• EXERCISE INSTRUCTIONS
Print, exactly as they stand, the lines below from the one that has "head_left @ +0" to the one that has "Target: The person", inclusive, leaving out the pictures.

# # # # # # #

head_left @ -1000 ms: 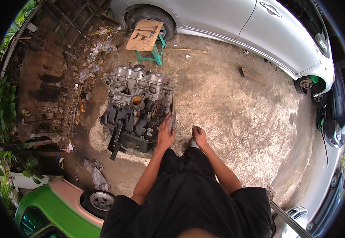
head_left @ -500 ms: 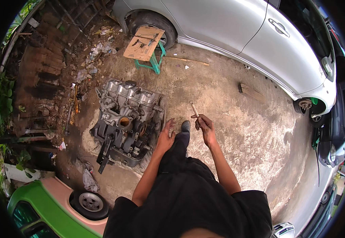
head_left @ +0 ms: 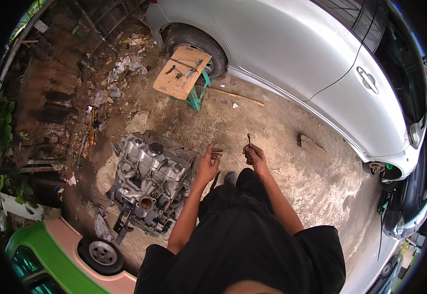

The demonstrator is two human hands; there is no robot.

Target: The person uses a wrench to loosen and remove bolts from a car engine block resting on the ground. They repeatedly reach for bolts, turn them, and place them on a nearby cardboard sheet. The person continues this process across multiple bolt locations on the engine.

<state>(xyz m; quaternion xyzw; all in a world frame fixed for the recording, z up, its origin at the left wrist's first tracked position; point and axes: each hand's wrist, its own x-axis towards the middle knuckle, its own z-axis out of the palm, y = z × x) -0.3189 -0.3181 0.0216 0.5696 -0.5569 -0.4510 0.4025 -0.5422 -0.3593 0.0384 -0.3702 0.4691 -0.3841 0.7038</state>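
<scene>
My right hand [head_left: 255, 159] is closed around a wrench [head_left: 249, 139], whose slim metal shaft points up and away from me; the fingers cover its lower part. My left hand [head_left: 208, 165] holds nothing, its fingers apart and slightly curled, in the air near the right side of a car engine [head_left: 147, 183]. That engine rests on the ground to my left, with a ribbed silver cover, a dark filler cap on top and a round brownish opening toward me. Both hands are apart from it.
Ahead, a board [head_left: 178, 81] with several tools lies on a green stool [head_left: 194, 99] beside a silver car [head_left: 292, 54]. A wooden block [head_left: 314, 148] sits on the concrete at right. Litter [head_left: 120, 68] is strewn at left. A green and pink car [head_left: 59, 245] stands at lower left.
The stool and silver car look closer, and the engine has shifted lower in view. My legs have changed position. The wrench now stands more upright in my right hand; my left stays empty.
</scene>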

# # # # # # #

• ANSWER TO THIS EXERCISE
head_left @ +0 ms: 

The demonstrator is two human hands; there is no robot.

Target: The person uses a wrench to loosen and remove bolts from a car engine block resting on the ground. They repeatedly reach for bolts, turn them, and place them on a nearby cardboard sheet. The person continues this process across multiple bolt locations on the engine.

The response to the exercise is now finished.